• Work to be completed
Could you output every record below exactly as it appears?

** Dataset records follows **

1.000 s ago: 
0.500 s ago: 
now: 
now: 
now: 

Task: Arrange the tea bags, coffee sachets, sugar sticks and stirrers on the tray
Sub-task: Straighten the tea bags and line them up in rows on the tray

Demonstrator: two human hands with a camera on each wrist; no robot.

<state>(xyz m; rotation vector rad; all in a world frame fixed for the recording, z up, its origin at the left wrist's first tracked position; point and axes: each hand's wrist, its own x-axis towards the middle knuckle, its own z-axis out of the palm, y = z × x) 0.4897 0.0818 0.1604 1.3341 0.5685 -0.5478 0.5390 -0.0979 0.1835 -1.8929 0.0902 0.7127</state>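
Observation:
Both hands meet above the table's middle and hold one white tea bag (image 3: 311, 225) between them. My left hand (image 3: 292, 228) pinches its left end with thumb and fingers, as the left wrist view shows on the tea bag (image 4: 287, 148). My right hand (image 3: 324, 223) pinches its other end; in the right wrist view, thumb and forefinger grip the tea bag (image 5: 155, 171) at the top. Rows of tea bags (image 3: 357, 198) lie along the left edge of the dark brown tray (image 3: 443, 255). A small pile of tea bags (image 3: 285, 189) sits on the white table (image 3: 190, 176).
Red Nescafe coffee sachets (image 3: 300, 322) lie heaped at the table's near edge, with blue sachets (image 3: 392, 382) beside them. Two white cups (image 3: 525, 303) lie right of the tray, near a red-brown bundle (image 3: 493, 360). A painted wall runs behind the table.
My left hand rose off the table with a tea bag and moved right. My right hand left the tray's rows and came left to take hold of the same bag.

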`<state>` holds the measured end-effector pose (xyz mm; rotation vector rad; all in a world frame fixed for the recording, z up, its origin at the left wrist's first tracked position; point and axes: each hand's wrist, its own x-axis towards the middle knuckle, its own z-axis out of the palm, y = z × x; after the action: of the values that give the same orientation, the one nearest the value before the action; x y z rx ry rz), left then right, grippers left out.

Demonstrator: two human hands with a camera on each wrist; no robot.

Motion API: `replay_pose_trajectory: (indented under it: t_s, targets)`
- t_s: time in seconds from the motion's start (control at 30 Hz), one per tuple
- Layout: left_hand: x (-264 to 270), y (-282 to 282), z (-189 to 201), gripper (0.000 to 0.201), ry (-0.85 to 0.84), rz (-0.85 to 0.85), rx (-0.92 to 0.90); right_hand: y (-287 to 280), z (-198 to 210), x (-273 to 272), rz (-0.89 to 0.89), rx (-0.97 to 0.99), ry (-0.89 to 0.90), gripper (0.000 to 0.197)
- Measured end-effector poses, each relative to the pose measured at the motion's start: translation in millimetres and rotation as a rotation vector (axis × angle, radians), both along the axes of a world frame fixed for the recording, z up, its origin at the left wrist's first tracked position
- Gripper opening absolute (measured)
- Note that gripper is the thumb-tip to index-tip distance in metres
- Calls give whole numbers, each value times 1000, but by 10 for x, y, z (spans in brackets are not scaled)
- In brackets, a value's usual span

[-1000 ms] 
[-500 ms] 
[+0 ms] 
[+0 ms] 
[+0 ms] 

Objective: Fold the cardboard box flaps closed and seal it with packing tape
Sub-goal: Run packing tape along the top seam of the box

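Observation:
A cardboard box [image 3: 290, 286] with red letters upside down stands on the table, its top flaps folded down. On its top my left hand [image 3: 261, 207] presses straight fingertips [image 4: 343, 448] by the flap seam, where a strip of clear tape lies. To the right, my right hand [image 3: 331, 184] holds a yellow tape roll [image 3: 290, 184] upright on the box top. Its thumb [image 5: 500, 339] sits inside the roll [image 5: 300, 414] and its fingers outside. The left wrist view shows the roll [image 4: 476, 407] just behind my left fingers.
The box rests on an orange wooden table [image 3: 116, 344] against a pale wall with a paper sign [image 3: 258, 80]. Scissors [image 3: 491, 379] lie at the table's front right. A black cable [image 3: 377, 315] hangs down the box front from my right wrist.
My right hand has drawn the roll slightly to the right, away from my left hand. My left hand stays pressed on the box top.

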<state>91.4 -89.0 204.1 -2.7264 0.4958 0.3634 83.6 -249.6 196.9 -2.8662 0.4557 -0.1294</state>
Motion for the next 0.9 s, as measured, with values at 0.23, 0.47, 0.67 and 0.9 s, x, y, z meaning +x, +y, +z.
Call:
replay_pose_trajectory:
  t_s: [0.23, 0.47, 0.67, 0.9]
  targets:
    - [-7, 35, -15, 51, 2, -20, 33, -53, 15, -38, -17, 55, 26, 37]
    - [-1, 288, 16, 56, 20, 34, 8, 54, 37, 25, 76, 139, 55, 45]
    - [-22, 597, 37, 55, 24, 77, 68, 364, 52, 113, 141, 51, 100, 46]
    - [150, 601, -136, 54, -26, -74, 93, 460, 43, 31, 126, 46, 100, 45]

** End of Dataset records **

• Written response
1.000 s ago: 
0.500 s ago: 
now: 
now: 
now: 

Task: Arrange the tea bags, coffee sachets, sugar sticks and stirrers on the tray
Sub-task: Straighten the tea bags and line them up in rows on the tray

Demonstrator: two human hands with a camera on each wrist; no robot.

<state>(xyz m; rotation vector rad; all in a world frame fixed for the recording, z up, its origin at the left wrist's first tracked position; point and axes: each hand's wrist, its own x-axis towards the middle knuckle, its own z-axis out of the palm, y = z × x) 0.4897 0.0818 0.1604 1.3341 0.5685 -0.5478 0.5390 -0.0979 0.1835 -1.8929 0.0902 0.7127</state>
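Observation:
Both hands meet above the table's middle and hold one white tea bag (image 3: 311, 225) between them. My left hand (image 3: 292, 228) pinches its left end with thumb and fingers, as the left wrist view shows on the tea bag (image 4: 287, 148). My right hand (image 3: 324, 223) pinches its other end; in the right wrist view, thumb and forefinger grip the tea bag (image 5: 155, 171) at the top. Rows of tea bags (image 3: 357, 198) lie along the left edge of the dark brown tray (image 3: 443, 255). A small pile of tea bags (image 3: 285, 189) sits on the white table (image 3: 190, 176).
Red Nescafe coffee sachets (image 3: 300, 322) lie heaped at the table's near edge, with blue sachets (image 3: 392, 382) beside them. Two white cups (image 3: 525, 303) lie right of the tray, near a red-brown bundle (image 3: 493, 360). A painted wall runs behind the table.
My left hand rose off the table with a tea bag and moved right. My right hand left the tray's rows and came left to take hold of the same bag.
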
`<state>` holds the measured end-effector pose (xyz mm; rotation vector rad; all in a world frame fixed for the recording, z up, its origin at the left wrist's first tracked position; point and axes: each hand's wrist, its own x-axis towards the middle knuckle, its own z-axis out of the palm, y = z × x; after the action: of the values that give the same orientation, the one nearest the value before the action; x y z rx ry rz), left then right, grippers left out.

Demonstrator: two human hands with a camera on each wrist; no robot.

Motion API: `replay_pose_trajectory: (indented under it: t_s, targets)`
- t_s: time in seconds from the motion's start (control at 30 Hz), one per tuple
- Layout: left_hand: x (-264 to 270), y (-282 to 282), z (-189 to 201), gripper (0.000 to 0.201), ry (-0.85 to 0.84), rz (-0.85 to 0.85), rx (-0.92 to 0.90); right_hand: y (-287 to 280), z (-198 to 210), x (-273 to 272), rz (-0.89 to 0.89), rx (-0.97 to 0.99), ry (-0.89 to 0.90), gripper (0.000 to 0.197)
- Measured end-effector poses, each relative to the pose measured at the motion's start: translation in millimetres and rotation as a rotation vector (axis × angle, radians), both along the axes of a world frame fixed for the recording, z up, its origin at the left wrist's first tracked position
- Gripper opening absolute (measured)
- Note that gripper is the thumb-tip to index-tip distance in metres
- Calls give whole numbers, each value times 1000, but by 10 for x, y, z (spans in brackets are not scaled)
- In brackets, a value's usual span

[-1000 ms] 
[-500 ms] 
[+0 ms] 
[+0 ms] 
[+0 ms] 

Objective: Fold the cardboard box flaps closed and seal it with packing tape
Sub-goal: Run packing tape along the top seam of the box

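Observation:
A cardboard box [image 3: 290, 286] with red letters upside down stands on the table, its top flaps folded down. On its top my left hand [image 3: 261, 207] presses straight fingertips [image 4: 343, 448] by the flap seam, where a strip of clear tape lies. To the right, my right hand [image 3: 331, 184] holds a yellow tape roll [image 3: 290, 184] upright on the box top. Its thumb [image 5: 500, 339] sits inside the roll [image 5: 300, 414] and its fingers outside. The left wrist view shows the roll [image 4: 476, 407] just behind my left fingers.
The box rests on an orange wooden table [image 3: 116, 344] against a pale wall with a paper sign [image 3: 258, 80]. Scissors [image 3: 491, 379] lie at the table's front right. A black cable [image 3: 377, 315] hangs down the box front from my right wrist.
My right hand has drawn the roll slightly to the right, away from my left hand. My left hand stays pressed on the box top.
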
<state>91.4 -89.0 204.1 -2.7264 0.4958 0.3634 83.6 -249.6 196.9 -2.8662 0.4557 -0.1294</state>
Motion for the next 0.9 s, as measured, with values at 0.23, 0.47, 0.67 and 0.9 s, x, y, z meaning +x, +y, +z.
Call:
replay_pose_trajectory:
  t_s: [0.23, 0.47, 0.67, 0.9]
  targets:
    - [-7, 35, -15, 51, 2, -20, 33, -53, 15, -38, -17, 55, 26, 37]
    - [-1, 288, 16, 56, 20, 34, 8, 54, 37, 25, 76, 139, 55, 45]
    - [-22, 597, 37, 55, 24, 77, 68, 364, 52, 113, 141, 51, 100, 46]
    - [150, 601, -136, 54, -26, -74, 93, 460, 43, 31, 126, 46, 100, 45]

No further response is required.